The rating confirmations reflect the overall stable performance of the transaction, which has remained in line with DBRS Morningstar’s expectations since issuance.

The collateral is a first mortgage loan secured by the fee-simple interest in a 509,500-square-foot portion of The Shops at Skyview, a retail complex in downtown Flushing, Queens. The property was built in 2010 and is made up of two retail buildings, the West Retail building and the East Retail building, and a parking garage. The West Retail building is anchored by BJ’s Wholesale Club (BJ’s), and the East Retail building is anchored by a noncollateral tenant, Target. The borrower primarily used whole loan proceeds to refinance existing debt of $306.0 million on the property and contributed approximately $44.8 million of fresh cash equity.

The loan has a two-year initial term, with three 12-month extension options, and pays interest only (IO) at a rate of Libor plus 2.55%. The loan documents also stipulate the borrower maintain an interest rate protection agreement with a strike price of 2.50%, and as of the commencement date of any extension, equal to the greater of (1) 2.50% and (2) the yearly rate of interest that yields a debt service coverage ratio (DSCR) of no less than 1.10 times (x). The loan sponsors are two Delaware LLCs, BRE SkyView Retail Owner LLC and BRE SkyView Parking Owner LLC, which are affiliates of The Blackstone Group, Inc. (Blackstone), a real estate investment group with approximately $196.3 billion in assets under management. The sponsors have invested more than $5.9 million of capital into the property since 2018 to cover leasing allowances and landlord work.

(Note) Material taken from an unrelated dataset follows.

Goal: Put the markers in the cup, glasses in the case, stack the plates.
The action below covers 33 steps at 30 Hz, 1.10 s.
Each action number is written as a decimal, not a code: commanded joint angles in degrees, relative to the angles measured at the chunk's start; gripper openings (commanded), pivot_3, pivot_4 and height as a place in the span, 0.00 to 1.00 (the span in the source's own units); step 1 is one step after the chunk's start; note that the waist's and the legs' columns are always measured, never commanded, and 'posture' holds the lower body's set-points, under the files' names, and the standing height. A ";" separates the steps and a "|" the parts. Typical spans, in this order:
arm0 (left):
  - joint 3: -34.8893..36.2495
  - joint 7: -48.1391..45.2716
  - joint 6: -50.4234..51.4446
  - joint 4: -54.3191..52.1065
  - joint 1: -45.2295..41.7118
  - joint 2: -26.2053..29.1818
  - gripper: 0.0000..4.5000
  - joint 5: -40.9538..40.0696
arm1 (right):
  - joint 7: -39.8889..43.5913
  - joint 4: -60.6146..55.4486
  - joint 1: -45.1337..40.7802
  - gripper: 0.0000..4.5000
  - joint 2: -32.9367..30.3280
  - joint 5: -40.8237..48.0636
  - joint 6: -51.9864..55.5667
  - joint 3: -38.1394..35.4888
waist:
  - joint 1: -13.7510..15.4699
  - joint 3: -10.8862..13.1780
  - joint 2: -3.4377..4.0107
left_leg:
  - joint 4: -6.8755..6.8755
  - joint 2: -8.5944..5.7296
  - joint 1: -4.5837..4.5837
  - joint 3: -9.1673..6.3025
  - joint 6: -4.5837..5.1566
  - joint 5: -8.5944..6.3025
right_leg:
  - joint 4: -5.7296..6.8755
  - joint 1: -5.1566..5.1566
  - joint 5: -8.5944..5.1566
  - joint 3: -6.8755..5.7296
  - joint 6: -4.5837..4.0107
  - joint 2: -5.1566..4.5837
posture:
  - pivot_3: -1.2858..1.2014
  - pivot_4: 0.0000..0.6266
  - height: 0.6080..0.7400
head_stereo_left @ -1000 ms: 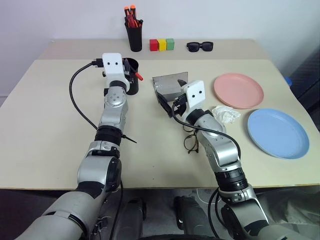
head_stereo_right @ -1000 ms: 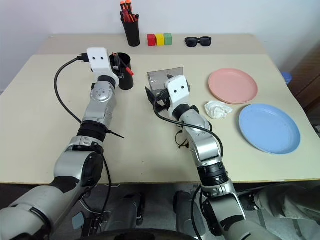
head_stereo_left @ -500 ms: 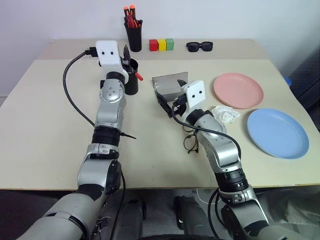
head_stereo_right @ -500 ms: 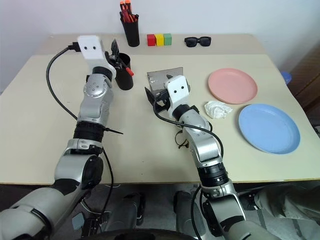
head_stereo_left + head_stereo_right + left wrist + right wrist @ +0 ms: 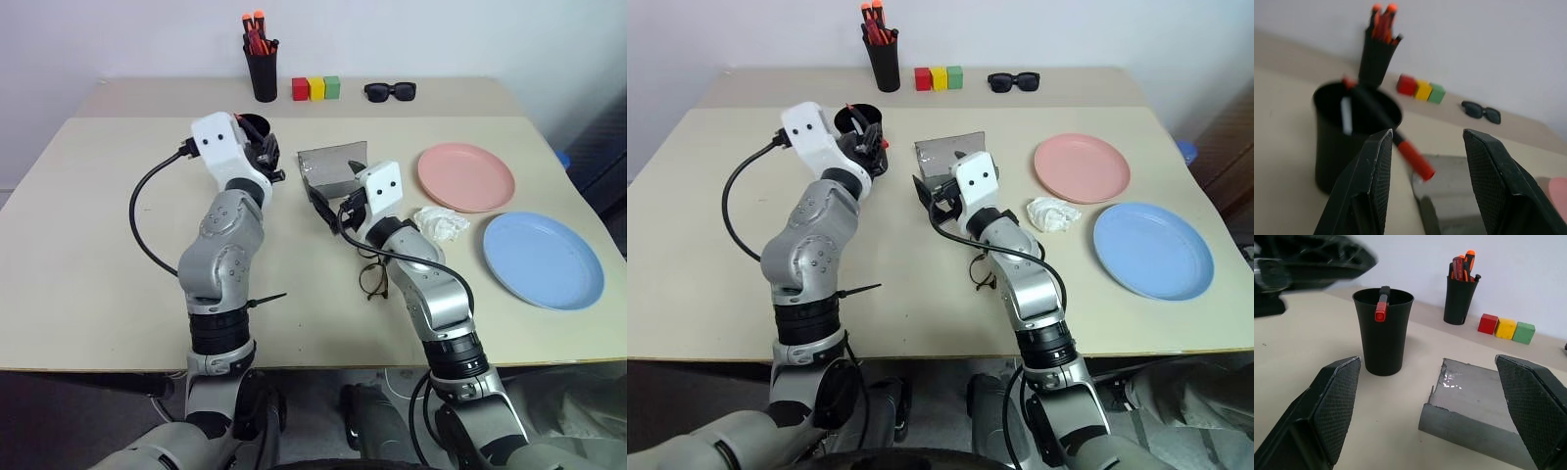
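Observation:
A black cup [image 5: 1383,330] stands on the table with a red-capped marker [image 5: 1414,157] leaning over its rim. My left gripper [image 5: 1427,134] is open, just on my side of the cup, holding nothing. A grey glasses case [image 5: 333,164] lies open to the right of the cup. My right gripper [image 5: 326,201] is open and empty just in front of the case. Thin-framed glasses [image 5: 372,276] lie on the table beside my right forearm. A pink plate [image 5: 466,176] and a blue plate [image 5: 544,259] lie side by side at the right.
A second black cup [image 5: 261,67] full of markers stands at the back, with red, yellow and green blocks [image 5: 316,88] and dark sunglasses [image 5: 391,91] next to it. A crumpled white tissue [image 5: 441,223] lies between my right arm and the plates.
My left gripper rose above the cup, then dropped and drew back towards me as the elbow swung out. The marker stays in the cup. The right arm has not moved.

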 commanded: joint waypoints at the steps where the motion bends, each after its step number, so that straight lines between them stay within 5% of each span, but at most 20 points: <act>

The property benefits from long-term tenancy to desirable retailers in BJ’s and Target, both of which have fared well in the years since the onset of the Coronavirus Disease (COVID-19) pandemic. In addition, 23.5% of the subject’s net rentable area (NRA) is occupied by investment-grade tenants, including Best Buy, Marshalls, Nike, JP Morgan Chase Bank, Osh Kosh, and Starbucks. The property’s two largest collateral tenants are BJ’s (23.7% of the NRA) and Best Buy (8.8% of the NRA), respectively, both original tenants since construction in 2010, with leases expiring in January 2030 and January 2024, respectively. Combined, these tenants represent approximately 33% of the in-place annual rent. In total, the largest eight tenants represent 60.8% of NRA; of these tenants, six have leases that expire beyond 2025.

As of YE2021, the servicer reported an occupancy rate of 75.2%, a DSCR of 2.44x, and an annualized net cash flow (NCF) of $18.7 million, compared with the Issuer’s NCF of $24.2 million and DBRS Morningstar’s NCF of $22.3 million at issuance. The in-place cash flow decline from the DBRS Morningstar figure at issuance is primarily because of an increase in expenses that are likely one-time expenses related to the refinancing. Since the YE2021 reporting period, the property’s occupancy rate has increased to approximately 82% with the addition of Burlington Coat Factory, which occupied a vacant unit representing 6.4% of the collateral NRA in February 2022, with rent commencement in March 2022.

ESG CONSIDERATIONS

A description of how DBRS Morningstar considers ESG factors within the DBRS Morningstar analytical framework can be found in the DBRS Morningstar Criteria: Approach to Environmental, Social, and Governance Risk Factors in Credit Ratings at https://www.dbrsmorningstar.com/research/373262.

Classes X-CP and X-NCP are IO certificates that reference a single rated tranche or multiple rated tranches. The IO rating mirrors the lowest-rated applicable reference obligation tranche adjusted upward by one notch if senior in the waterfall.

All ratings are subject to surveillance, which could result in ratings being upgraded, downgraded, placed under review, confirmed, or discontinued by DBRS Morningstar.

DBRS Morningstar provides updated analysis and in-depth commentary in the DBRS Viewpoint platform for this transaction.

The DBRS Viewpoint platform provides additional information on this transaction and underlying loans including DBRS Morningstar metrics, commentary, servicer-reported cash flows, and other performance-related data.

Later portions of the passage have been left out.